郑曲知惊慌失措的挣开,跳下了地,没有回答。
“接完孩子就赶紧走,磨磨蹭蹭的做什么呢!”有人不满的骂道。
郑曲知眼皮子一跳,下意识看向魏魇。魏魇也正好垂头,二人四目相对,像是意识到什么。今天,似乎是在重复昨天的事情。
两人再次回到那个所谓的家,没羞没臊的一起洗了个澡,没多久又被女人关在了储物室。但这一晚还是有不同的,外面没有男人回来的动静了。

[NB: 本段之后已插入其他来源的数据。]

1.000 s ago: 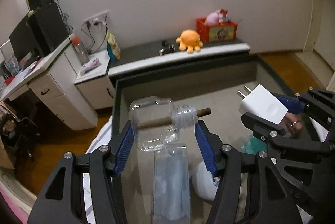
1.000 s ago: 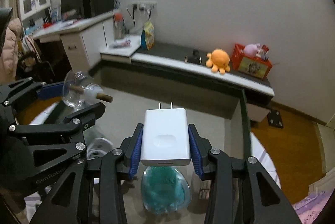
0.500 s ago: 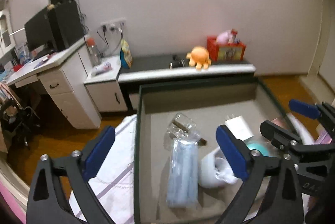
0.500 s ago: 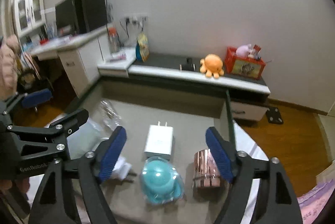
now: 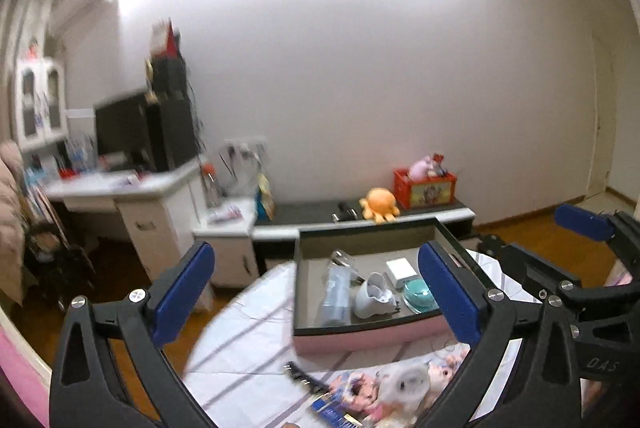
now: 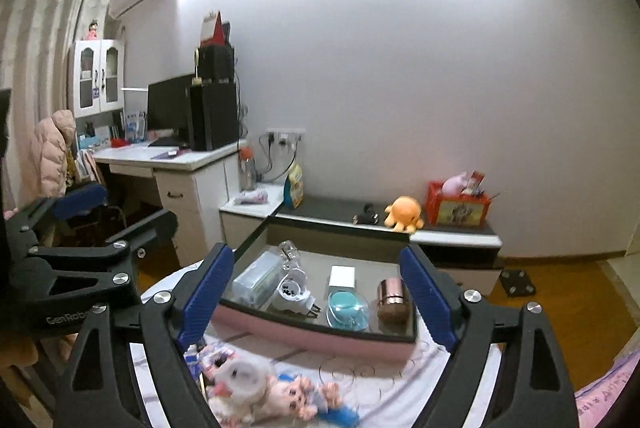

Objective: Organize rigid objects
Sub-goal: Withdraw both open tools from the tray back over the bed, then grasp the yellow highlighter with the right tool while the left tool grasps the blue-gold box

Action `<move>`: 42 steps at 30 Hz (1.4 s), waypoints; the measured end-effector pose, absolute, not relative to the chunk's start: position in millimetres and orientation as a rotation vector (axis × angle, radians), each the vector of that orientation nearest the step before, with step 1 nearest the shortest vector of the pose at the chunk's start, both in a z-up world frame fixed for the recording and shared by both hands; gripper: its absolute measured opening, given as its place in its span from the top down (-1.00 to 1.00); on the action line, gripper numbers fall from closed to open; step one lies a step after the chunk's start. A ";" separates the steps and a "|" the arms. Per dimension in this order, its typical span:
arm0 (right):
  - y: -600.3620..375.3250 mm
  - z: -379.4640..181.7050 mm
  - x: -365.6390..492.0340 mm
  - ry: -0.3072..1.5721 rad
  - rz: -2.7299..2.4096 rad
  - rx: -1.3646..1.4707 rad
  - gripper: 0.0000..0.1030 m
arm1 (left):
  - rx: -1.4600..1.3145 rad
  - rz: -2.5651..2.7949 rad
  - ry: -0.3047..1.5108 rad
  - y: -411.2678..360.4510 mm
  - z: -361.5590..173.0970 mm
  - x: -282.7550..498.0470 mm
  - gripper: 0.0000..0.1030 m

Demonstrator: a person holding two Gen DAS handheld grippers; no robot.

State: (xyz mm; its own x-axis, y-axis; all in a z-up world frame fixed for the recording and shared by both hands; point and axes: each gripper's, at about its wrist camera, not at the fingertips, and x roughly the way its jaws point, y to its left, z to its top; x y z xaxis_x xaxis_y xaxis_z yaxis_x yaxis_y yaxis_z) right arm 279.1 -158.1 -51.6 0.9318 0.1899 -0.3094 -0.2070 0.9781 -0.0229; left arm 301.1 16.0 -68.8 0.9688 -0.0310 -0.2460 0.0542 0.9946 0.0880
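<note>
A shallow tray with a pink wall (image 5: 360, 342) (image 6: 304, 334) rests on a striped cloth. In it lie a clear bottle with a stick (image 5: 342, 259) (image 6: 290, 254), a white charger (image 5: 400, 268) (image 6: 343, 276), a blue pack (image 5: 336, 294), a white plug (image 6: 292, 292), a teal round case (image 6: 347, 308) and a copper cup (image 6: 392, 302). My left gripper (image 5: 316, 256) hangs back from the tray, its jaws opening with nothing between them. My right gripper (image 6: 317, 254) is also back from it, jaws opening and empty.
A plush doll (image 6: 280, 394) and small printed cards (image 5: 352, 388) lie on the cloth in front of the tray. Behind stand a low cabinet with an orange octopus toy (image 6: 404, 214) and a red box (image 6: 458, 207), and a desk with a monitor (image 6: 172, 115) at the left.
The left gripper let go of the clear bottle and the right let go of the white charger; both now lie in the tray. Both grippers opened wide and drew back and upward.
</note>
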 end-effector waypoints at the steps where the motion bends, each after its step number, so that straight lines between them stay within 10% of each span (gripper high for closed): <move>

女人照例拿了碗东西进来,临走前温柔叮嘱:“晚上不能出去哦,晚安。”
语罢,关上了门,没多久就响起落锁的声音。
黑暗中,郑曲知居然还摸到了魏魇给自己的那个打火机,天知道这个打火机怎么还会在他身上,摸到了他便直接拿出来用了。
灯光下,那两碗果然又还是碎肉。
郑曲知只看了一眼便伏在魏魇肩头,无比痛心道:“她该不会每天都吃这样的吧?这个是那个男人的肉吗?”

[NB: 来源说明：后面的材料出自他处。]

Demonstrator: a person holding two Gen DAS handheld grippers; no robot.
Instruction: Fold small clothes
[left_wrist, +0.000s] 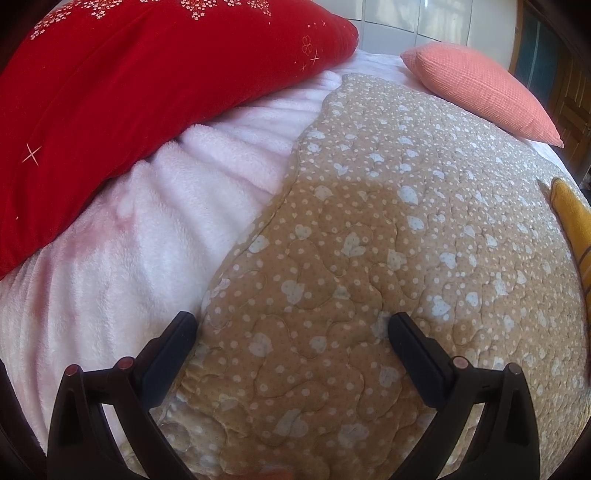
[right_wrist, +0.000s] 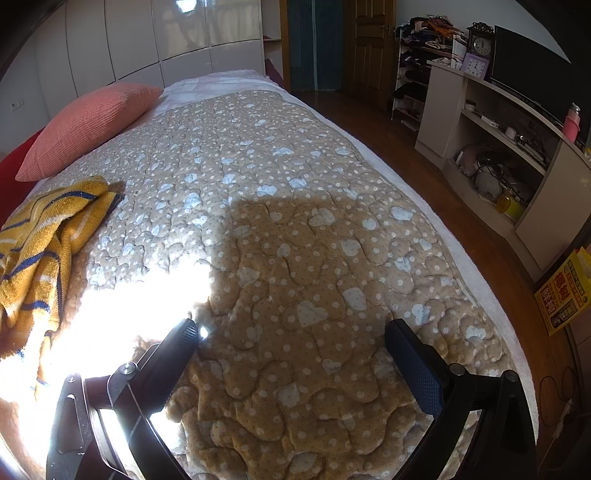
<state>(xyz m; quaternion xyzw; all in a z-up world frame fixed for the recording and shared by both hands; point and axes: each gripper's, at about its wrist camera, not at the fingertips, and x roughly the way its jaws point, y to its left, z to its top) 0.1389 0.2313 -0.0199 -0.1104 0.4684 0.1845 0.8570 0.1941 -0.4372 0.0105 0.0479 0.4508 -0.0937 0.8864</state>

刚开始时,他觉得是男人杀了女人,现在他瞧着倒像是女人杀了男人了。
“今晚,我们出去。”魏魇答非所问,伸手拍了拍郑曲知的背,道:“如果验证了我的猜测,我们得在这儿待八天。”
“你的猜测是?”郑曲知没动,抱着魏魇身心都很舒服,他舍不得松开。
“你还记得阳林镇被碎尸的人数吗?”魏魇温声解释:“记者是第八名死者,前面还有七个,那个幼儿园教师浑身都是怨气,所以我猜测今晚死的会是她。”
“啊?”郑曲知惊诧住,想起那个年轻的幼儿园老师会死的那么惨,他心里就不知道是什么感受。顿了顿,又想起今天早上的事,忙问:“我现在都有点懵了,那个老师不是要吃我的吗?我们怎么又重新来过了?”